• **EXERCISE**
Scan the data and please report how many lines include the word "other". Leave out everything but the number.

• **DATASET CONTENT**
____________________
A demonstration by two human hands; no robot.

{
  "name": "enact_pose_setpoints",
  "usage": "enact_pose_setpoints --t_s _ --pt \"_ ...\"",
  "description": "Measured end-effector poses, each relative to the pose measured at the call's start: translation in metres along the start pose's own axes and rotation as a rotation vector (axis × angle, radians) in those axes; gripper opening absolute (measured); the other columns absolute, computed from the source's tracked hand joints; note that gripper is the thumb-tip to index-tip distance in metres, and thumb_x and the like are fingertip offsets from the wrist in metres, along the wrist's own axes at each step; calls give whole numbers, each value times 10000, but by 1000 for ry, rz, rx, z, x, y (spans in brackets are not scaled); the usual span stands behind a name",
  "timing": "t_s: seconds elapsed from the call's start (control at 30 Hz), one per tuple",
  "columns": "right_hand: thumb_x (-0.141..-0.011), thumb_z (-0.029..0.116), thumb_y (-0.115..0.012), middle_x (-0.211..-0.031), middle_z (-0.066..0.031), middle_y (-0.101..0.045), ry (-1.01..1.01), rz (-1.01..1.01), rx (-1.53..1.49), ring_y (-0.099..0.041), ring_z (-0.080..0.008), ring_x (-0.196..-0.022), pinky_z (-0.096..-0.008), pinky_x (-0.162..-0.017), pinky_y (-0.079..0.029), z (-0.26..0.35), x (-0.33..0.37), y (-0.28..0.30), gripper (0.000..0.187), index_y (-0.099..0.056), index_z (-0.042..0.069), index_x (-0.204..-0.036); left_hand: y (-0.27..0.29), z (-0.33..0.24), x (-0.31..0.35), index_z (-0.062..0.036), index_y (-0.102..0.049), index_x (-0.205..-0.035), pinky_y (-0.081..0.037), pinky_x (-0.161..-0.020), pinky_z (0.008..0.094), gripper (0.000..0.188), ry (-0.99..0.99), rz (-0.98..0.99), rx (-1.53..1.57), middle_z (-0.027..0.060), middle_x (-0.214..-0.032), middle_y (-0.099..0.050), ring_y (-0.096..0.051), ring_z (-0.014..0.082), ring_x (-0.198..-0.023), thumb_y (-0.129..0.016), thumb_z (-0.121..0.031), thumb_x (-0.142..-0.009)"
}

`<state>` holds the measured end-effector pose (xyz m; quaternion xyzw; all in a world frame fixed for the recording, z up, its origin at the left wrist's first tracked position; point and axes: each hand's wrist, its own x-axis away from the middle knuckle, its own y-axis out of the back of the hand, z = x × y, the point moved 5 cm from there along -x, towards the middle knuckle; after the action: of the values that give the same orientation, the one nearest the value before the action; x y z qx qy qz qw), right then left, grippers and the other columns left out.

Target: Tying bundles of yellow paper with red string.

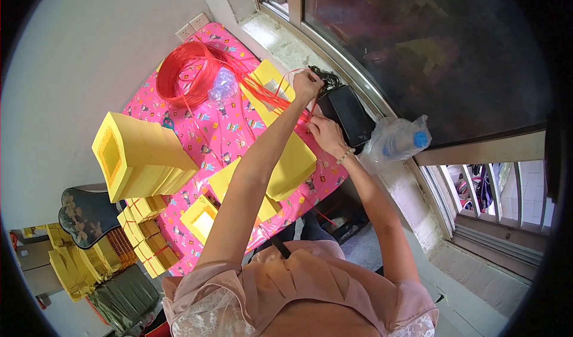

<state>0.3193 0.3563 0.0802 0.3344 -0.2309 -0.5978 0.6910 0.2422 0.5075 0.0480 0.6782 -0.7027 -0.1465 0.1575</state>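
Observation:
My left hand [308, 85] is closed at the far right edge of the table, pinching a thin strand of red plastic cord [267, 90]. Just below it, nearer to me, my right hand [327, 133] has its fingers drawn together on the same red strands; the fingertips are partly hidden. A short length runs between the two hands. Under my left forearm lie stacks of yellow paper sheets [292, 168]. From a large red coil [186, 74] at the far left, loose strands trail across the table towards my hands.
A tall yellow paper stack [143, 155] stands on the pink patterned tablecloth [224, 135], with tied yellow bundles [143, 232] beside it. Right of my hands, a black device [346, 115] and a bagged bottle [399, 141] lie on the window ledge. A chair [89, 217] stands at left.

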Motion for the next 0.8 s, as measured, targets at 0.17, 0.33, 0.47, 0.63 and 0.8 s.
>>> enact_pose_setpoints --t_s 0.17,0.33,0.47,0.63,0.8 --pt "-916 220 -559 -993 -204 -623 43 -88 30 -621 -399 -843 -484 -718 -511 13 3 14 183 -606 44 -938 -5 -18 -3 -53 -666 -698 -516 -602 316 193 45 58 159 65 -643 -660 -635 167 -590 -799 -173 -625" --pt "-911 176 -583 -1060 -184 -589 164 -127 32 -601 -368 -900 -448 -740 -513 40 7 38 137 -601 44 -944 -6 -29 -9 -46 -662 -742 -499 -572 272 182 98 187 275 43 -680 -661 -610 121 -601 -805 -134 -674" --pt "-850 122 -655 -989 -143 -585 342 -179 40 -577 -308 -867 -390 -723 -497 56 23 58 101 -621 36 -893 -9 -35 -12 -27 -614 -812 -455 -475 250 162 42 225 302 52 -662 -629 -581 108 -546 -761 -75 -764" --pt "-781 67 -700 -947 -91 -562 498 -264 -64 -558 -274 -854 -362 -734 -478 93 52 91 85 -634 24 -812 -6 -34 -12 -21 -673 -843 -510 -630 259 149 -2 234 313 35 -738 -670 -624 103 -667 -765 -102 -757" --pt "-795 49 -655 -973 -125 -556 456 -358 -224 -571 -260 -881 -337 -769 -474 120 84 134 68 -685 26 -852 1 -24 -9 1 -648 -1037 -498 -702 252 221 -12 235 260 44 -876 -659 -608 111 -781 -693 -103 -848"
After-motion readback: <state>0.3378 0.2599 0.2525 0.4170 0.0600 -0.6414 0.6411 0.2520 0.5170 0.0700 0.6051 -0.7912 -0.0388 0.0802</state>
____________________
• **SOLUTION**
2